University of Canberra and Australian Communications and Media Authority shows Gen Z interest in politics has fallen six per cent in the past year, with nearly half of 18 to 24-year-olds and 25 percent of Aussies using social media as their main news source.

The Digital News Report says TikTok is the fastest growing social media platform for news since 2021.
University of Melbourne student, Alice Boyle, has used TikTok for five years and says she’s noticed an increase in political content in her algorithm during the election.
As a first-time voter, she says tactics employed by politicians and parties on TikTok influenced how she voted.
“Something I found was a lot of the advertisements that were quite hateful towards other parties, I really didn't like.”
“I did see the Anthony Albanese thirst traps, and I think that was quite unprofessional. It did make me question the credibility of the Labor Party a little bit...but it wasn’t necessarily misleading,” she says.

Ms Boyle says she’s careful to distinguish misinformation from fact, but expecting content creators and podcast hosts to be completely impartial in disseminating political content is unrealistic.
“ I think it is important to some extent for podcasters and reporters to have somewhat of a viewpoint…you just can't get rid of bias, especially when it comes to social media,” she says.

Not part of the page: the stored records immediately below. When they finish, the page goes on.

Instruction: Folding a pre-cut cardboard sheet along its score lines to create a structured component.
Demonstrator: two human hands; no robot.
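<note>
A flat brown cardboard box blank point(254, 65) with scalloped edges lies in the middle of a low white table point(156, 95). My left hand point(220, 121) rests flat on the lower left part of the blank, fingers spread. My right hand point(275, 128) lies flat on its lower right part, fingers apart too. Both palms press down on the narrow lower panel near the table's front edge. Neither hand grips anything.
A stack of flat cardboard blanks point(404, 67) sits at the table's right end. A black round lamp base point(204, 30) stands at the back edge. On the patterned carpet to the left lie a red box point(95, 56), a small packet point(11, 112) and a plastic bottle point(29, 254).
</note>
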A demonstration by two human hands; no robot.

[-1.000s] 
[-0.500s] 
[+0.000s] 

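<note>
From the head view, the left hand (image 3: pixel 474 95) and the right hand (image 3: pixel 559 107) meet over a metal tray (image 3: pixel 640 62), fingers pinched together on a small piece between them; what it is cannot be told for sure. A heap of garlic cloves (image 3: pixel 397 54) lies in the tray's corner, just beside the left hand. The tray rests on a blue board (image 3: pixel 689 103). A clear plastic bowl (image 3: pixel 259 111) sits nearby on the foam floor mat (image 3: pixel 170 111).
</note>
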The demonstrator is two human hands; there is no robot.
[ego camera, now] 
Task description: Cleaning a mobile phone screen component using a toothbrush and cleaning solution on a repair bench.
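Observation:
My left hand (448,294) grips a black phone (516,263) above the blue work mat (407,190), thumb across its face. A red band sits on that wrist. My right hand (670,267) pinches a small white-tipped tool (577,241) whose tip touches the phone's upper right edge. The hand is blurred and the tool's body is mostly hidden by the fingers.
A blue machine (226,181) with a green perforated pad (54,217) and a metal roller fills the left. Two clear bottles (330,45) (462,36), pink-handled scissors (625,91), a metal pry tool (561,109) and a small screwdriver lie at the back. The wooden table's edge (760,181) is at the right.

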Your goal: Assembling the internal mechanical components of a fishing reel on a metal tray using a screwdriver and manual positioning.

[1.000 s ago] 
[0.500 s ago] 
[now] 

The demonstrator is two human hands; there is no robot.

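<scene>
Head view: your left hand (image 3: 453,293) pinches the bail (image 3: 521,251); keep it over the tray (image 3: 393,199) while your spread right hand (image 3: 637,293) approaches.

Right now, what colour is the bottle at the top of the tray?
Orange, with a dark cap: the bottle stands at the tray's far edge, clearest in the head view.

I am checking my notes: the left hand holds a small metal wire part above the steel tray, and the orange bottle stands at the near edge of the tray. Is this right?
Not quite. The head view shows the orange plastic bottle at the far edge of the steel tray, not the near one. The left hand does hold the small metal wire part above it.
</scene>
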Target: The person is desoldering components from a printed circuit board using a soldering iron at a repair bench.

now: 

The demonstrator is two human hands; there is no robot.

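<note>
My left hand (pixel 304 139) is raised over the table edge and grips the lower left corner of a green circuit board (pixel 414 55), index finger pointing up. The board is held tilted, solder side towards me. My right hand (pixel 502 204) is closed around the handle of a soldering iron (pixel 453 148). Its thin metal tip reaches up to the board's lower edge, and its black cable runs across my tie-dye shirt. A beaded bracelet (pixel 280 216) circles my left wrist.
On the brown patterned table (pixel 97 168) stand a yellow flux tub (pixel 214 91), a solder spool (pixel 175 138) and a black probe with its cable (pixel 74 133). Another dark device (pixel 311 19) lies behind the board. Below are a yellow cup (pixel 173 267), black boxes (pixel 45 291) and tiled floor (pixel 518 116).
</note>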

In the case of Abbie Chatfield, Ms Boyle says podcast hosts are “of course” going to “share opinion”, and the “people who are listening to that inherently probably are voting for Albanese anyway”.
The Australian Electoral Commission’s review into content posted by influencers is one step in managing the changing political media landscape, but Mitchell says more can and needs to be done.
Mitchell says there’s a valuable role for the government in regulating media, so independent journalism doesn’t only exist on social media and podcast platforms.
“We don’t want a state media. But I certainly think there's a role there for the government to ensure that independent journalism is alive and kicking.”
So at what point will it stop being influencers reporting on politicians, and instead influencers as political representatives?
With Cheek Media founder and influencer, Hannah Ferguson, announcing in her National Press Club address that she will run as an independent Senator next election, it might be sooner than we think.